Esto es especialmente peligroso, ya que no se tiene la percepción de que se está fumando tanto, pero al final del día, se ha podido consumir la nicotina de decenas de cigarrillos tradicionales sin darte cuenta.
- Facilitan el abandono:
La realidad es que, estos productos no ayudan a abandonar la dependencia, sino que contribuyen a mantenerla. En muchas ocasiones, se produce un consumo dual, es decir, que la persona utiliza simultáneamente cigarrillos convencionales y cigarrillos electrónicos. Esto hace que no se abandone realmente el tabaquismo, sino que se añada una nueva forma de consumo. En otros casos, el fumador sustituye el tabaco tradicional por el cigarrillo electrónico, convencido de que está eliminando los riesgos para su salud, cuando en realidad continúa expuesto a sustancias potencialmente nocivas y manteniendo su dependencia.
En la actualidad, no existe evidencia de que los cigarrillos electrónicos sean una herramienta eficaz para dejar de fumar. Por el contrario, sí disponemos de tratamientos que han demostrado científicamente su eficacia y seguridad, como los programas de deshabituación tabáquica, los tratamientos sustitutivos con nicotina y determinados fármacos autorizados para dejar de fumar, algunos de los cuales están financiados por el Sistema Nacional de Salud.
- Entrañan menos riesgo:
La evidencia también ha demostrado, que en el líquido de estos productos hay sustancias tóxicas y carcinógenas, como ocurre con el tabaco. Compuestos como nitrosaminas procedentes del tabaco, metales pesados, formaldehído o acetaldehído, están presentes en el líquido del cigarrillo electrónico o se generan con su calentamiento haciendo especialmente peligroso su consumo.
Además, muchos de estos productos contienen nicotina, sustancia altamente adictiva causante de la dependencia al tabaco. Esta afecta negativamente a la frecuencia cardiaca, la presión arterial y puede generar efectos no deseables en la población más joven, haciéndolos especialmente vulnerables ya que puede alterar su desarrollo cerebral.
Varios estudios han demostrado que el consumo de estos productos constituye la puerta de entrada al consumo de tabaco tradicional.

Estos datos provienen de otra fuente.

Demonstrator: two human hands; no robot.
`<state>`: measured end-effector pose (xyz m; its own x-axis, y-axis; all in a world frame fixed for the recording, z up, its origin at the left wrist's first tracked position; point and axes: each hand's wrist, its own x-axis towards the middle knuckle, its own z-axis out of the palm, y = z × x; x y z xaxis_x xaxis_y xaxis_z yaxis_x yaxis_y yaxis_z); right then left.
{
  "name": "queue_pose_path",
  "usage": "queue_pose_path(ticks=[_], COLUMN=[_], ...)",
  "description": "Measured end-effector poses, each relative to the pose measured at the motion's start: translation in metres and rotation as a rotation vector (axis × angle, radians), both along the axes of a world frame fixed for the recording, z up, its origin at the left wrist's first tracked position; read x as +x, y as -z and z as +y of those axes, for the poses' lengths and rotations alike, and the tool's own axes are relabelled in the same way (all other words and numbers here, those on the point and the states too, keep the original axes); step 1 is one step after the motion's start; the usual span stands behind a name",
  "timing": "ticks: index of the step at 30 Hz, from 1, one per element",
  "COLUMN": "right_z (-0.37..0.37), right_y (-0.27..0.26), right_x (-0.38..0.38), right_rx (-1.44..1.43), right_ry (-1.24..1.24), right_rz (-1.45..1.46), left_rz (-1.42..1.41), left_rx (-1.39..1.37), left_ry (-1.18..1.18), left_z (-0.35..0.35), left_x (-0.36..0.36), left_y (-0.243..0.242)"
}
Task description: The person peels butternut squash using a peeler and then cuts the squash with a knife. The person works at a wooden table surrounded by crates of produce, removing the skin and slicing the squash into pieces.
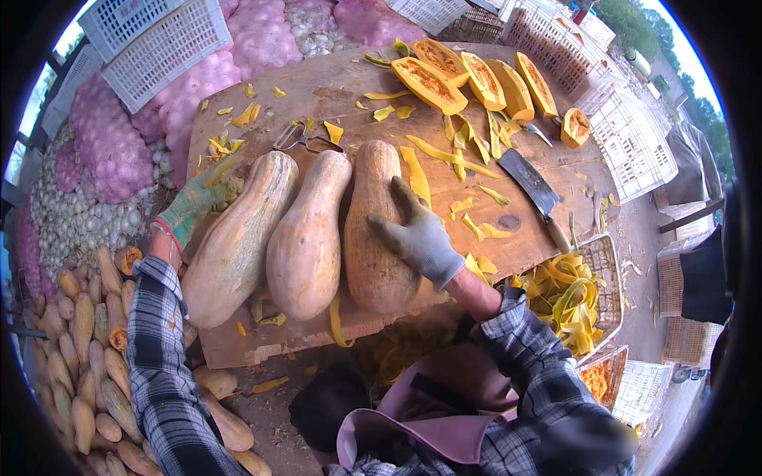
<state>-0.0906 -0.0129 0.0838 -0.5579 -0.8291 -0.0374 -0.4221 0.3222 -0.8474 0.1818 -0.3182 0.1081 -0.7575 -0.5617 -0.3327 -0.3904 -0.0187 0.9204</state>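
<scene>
Three whole, unpeeled squashes lie side by side on a wooden table. My right hand, in a grey-white glove, rests with spread fingers on the right squash. The middle squash lies untouched. Beside the upper left side of the left squash is my left hand in a green glove; its fingertips are partly hidden, so its hold is unclear. Above the squashes lies a metal peeler. A cleaver lies to the right among yellow peel strips.
Halved, peeled squashes lie at the table's far edge, near a small knife. A crate of peelings stands at the right. Whole squashes are piled at lower left. Pink net sacks and plastic crates stand beyond.
</scene>
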Motion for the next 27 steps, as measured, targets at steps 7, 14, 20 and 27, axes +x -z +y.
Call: queue_pose_path(ticks=[7,14,20,27], right_z=[0.028,0.063,0.176,0.199], right_y=[0.018,0.036,0.022,0.035], right_x=[-0.029,-0.016,-0.161,-0.25], right_rx=[0.065,-0.078,-0.007,0.435], right_ry=[0.146,0.105,0.312,0.085], right_rz=[-0.558,-0.419,0.678,0.487], left_rz=[-0.359,-0.374,-0.747,-0.648], left_rx=[-0.895,-0.901,-0.739,-0.815], left_ry=[-0.234,0.005,0.258,0.477], left_z=[0.085,0.242,0.245,0.271], left_x=[-0.047,-0.17,-0.237,-0.275], left_y=[-0.008,-0.016,-0.013,-0.013])
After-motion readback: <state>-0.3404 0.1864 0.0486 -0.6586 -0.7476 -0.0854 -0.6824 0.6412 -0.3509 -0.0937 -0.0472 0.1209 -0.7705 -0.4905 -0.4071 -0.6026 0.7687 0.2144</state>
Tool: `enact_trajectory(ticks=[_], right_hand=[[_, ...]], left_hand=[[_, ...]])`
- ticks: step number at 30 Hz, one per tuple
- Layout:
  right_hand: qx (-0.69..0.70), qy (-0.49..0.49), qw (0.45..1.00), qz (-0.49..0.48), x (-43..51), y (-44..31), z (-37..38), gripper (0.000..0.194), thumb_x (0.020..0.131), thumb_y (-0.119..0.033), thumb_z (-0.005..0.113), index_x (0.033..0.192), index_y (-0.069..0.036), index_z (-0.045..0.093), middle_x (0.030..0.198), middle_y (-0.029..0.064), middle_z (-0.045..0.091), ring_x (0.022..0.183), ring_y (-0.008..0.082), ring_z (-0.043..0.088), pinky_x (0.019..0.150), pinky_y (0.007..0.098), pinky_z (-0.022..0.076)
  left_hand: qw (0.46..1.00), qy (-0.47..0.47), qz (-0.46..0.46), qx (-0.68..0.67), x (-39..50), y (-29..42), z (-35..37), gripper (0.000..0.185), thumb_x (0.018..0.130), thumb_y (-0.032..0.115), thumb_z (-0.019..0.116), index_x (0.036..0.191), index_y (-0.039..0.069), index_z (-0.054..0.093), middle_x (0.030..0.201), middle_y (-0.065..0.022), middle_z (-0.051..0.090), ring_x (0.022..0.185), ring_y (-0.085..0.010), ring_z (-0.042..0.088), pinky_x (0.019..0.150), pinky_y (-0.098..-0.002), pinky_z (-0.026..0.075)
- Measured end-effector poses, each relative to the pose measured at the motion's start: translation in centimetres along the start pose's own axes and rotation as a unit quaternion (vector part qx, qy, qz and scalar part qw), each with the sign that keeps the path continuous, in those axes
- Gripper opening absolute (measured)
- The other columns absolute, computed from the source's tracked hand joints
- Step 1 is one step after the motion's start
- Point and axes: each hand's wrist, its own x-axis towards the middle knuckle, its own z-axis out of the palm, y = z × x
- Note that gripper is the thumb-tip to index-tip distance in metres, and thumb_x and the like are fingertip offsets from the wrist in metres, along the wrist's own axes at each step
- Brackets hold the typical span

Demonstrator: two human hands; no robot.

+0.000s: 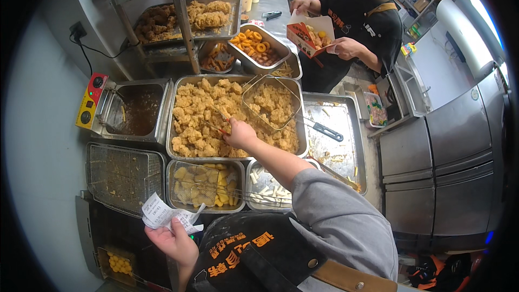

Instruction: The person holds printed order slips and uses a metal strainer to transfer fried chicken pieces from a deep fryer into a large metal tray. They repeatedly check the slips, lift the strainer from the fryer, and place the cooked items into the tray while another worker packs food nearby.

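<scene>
My right hand (240, 134) reaches over a large steel tray (239, 157) heaped with fried chicken pieces (198, 103). It grips slim tongs (217, 129) with red parts near the fingers. The two arms of the tongs stand apart over the chicken, and I cannot tell whether their tips touch a piece. A square wire skimmer (272, 103) with a black handle (328, 132) rests on the right of the heap. Lower left, my left hand (176, 239) holds curled printed paper slips (164, 213) between thumb and fingers, near a tray of sliced potatoes (227, 188).
A fryer (138, 107) with dark oil stands left, beside an empty-looking wire basket (123, 174). White sticks lie in a smaller tray (267, 194). A crumb-strewn tray (336, 109) is at right. Across the counter, a co-worker (361, 20) holds an open food box (310, 34).
</scene>
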Motion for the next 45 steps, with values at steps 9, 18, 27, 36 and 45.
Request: enact_trajectory(ticks=[9,18,27,36,45], right_hand=[[-0.012,-0.005,1.000,0.015,-0.8,-0.1,1.0,0.061,0.089,-0.023,0.074,0.141,-0.001,0.053,0.122,0.0231,0.073,0.111,0.0386,0.074,0.092,0.0479,0.0612],[0.009,-0.005,0.999,0.033,-2.9,0.0,0.6,0.074,0.089,-0.015,0.074,0.155,-0.005,0.041,0.127,0.0246,0.070,0.115,0.0408,0.071,0.094,0.0481,0.0601],[0.080,0.050,0.995,-0.042,-12.5,-2.0,-2.3,0.070,0.096,-0.039,0.070,0.154,-0.007,0.052,0.136,0.0212,0.066,0.123,0.0389,0.068,0.103,0.0477,0.0567],[0.130,0.121,0.984,0.006,-22.8,1.4,-3.6,0.047,0.095,-0.034,0.075,0.132,-0.006,0.067,0.121,0.0164,0.070,0.111,0.0357,0.070,0.095,0.0455,0.0573],[0.187,0.119,0.973,-0.061,-24.9,-1.0,-1.2,0.044,0.096,-0.035,0.073,0.130,-0.008,0.068,0.109,0.0174,0.070,0.100,0.0396,0.071,0.087,0.0488,0.0586]], left_hand=[[1.000,0.005,-0.014,-0.019,0.2,0.2,0.0,0.058,0.100,-0.012,0.055,0.153,-0.006,0.031,0.147,-0.0278,0.055,0.135,-0.0326,0.060,0.112,-0.0432,0.050],[0.999,-0.046,0.005,-0.014,0.1,1.5,1.2,0.055,0.100,-0.011,0.056,0.150,-0.003,0.034,0.142,-0.0246,0.057,0.130,-0.0297,0.062,0.110,-0.0417,0.051],[0.996,-0.091,0.019,0.012,0.3,1.6,0.8,0.057,0.100,-0.010,0.059,0.149,-0.002,0.033,0.141,-0.0225,0.056,0.128,-0.0285,0.062,0.109,-0.0416,0.052],[0.989,-0.147,0.021,-0.002,0.6,1.1,1.2,0.055,0.098,-0.011,0.058,0.147,-0.004,0.035,0.139,-0.0217,0.057,0.128,-0.0278,0.062,0.111,-0.0416,0.049],[0.986,-0.165,0.039,-0.002,0.7,1.8,1.4,0.053,0.098,-0.010,0.058,0.146,-0.004,0.036,0.139,-0.0210,0.057,0.129,-0.0266,0.061,0.113,-0.0414,0.048]])
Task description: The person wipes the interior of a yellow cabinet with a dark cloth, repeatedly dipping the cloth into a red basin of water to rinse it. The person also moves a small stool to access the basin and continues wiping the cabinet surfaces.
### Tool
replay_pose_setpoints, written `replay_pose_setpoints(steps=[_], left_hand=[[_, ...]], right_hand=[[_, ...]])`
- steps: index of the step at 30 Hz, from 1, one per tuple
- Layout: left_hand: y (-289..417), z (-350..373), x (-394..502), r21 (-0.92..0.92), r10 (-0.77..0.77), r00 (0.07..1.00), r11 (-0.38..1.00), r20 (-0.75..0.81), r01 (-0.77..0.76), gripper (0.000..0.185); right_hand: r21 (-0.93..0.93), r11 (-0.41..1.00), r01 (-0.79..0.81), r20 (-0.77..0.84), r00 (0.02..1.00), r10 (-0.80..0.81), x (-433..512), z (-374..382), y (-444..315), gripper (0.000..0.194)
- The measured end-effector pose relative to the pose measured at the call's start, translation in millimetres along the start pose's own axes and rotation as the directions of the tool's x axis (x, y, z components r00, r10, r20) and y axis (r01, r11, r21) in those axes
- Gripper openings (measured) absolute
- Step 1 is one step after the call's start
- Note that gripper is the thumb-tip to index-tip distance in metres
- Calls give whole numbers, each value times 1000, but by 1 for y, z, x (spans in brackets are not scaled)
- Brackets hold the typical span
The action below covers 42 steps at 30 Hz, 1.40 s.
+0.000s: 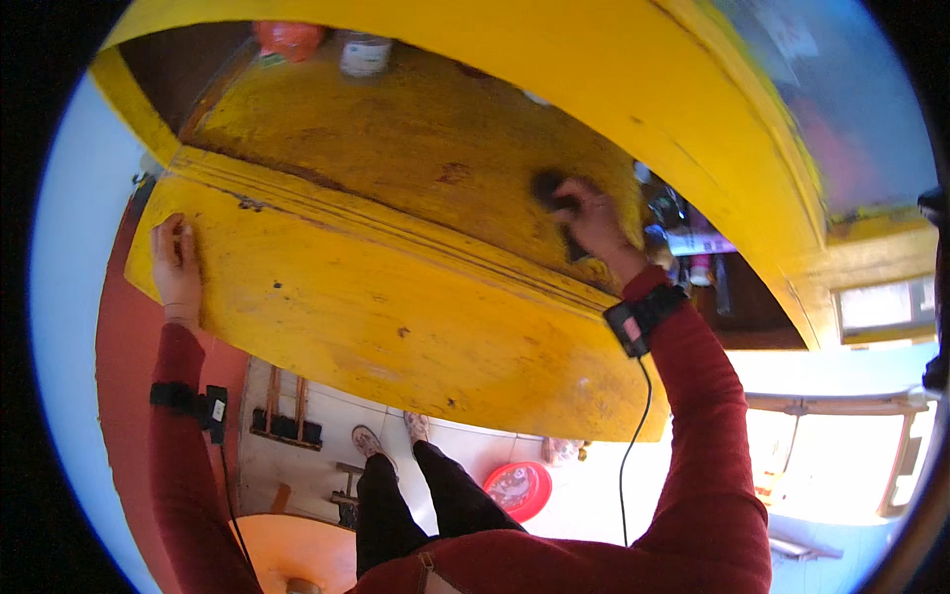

Los menores que consumen cigarrillos electrónicos tienen hasta el triple de probabilidades de consumir tabaco tradicional, que quienes no los han probado.
Por tanto, la industria ha cambiado el formato y apariencia de sus productos, pero no ha conseguido acabar con el problema. Lo que sí ha conseguido es diversificar su oferta, atraer a nuevos consumidores mediante potentes estrategias de publicidad y marketing que promocionan productos altamente tóxicos, dañinos y adictivos.
La mejor decisión para proteger tu salud siempre será no fumar ni consumir ningún producto de tabaco y nicotina, por mucho que parezcan menos dañinos.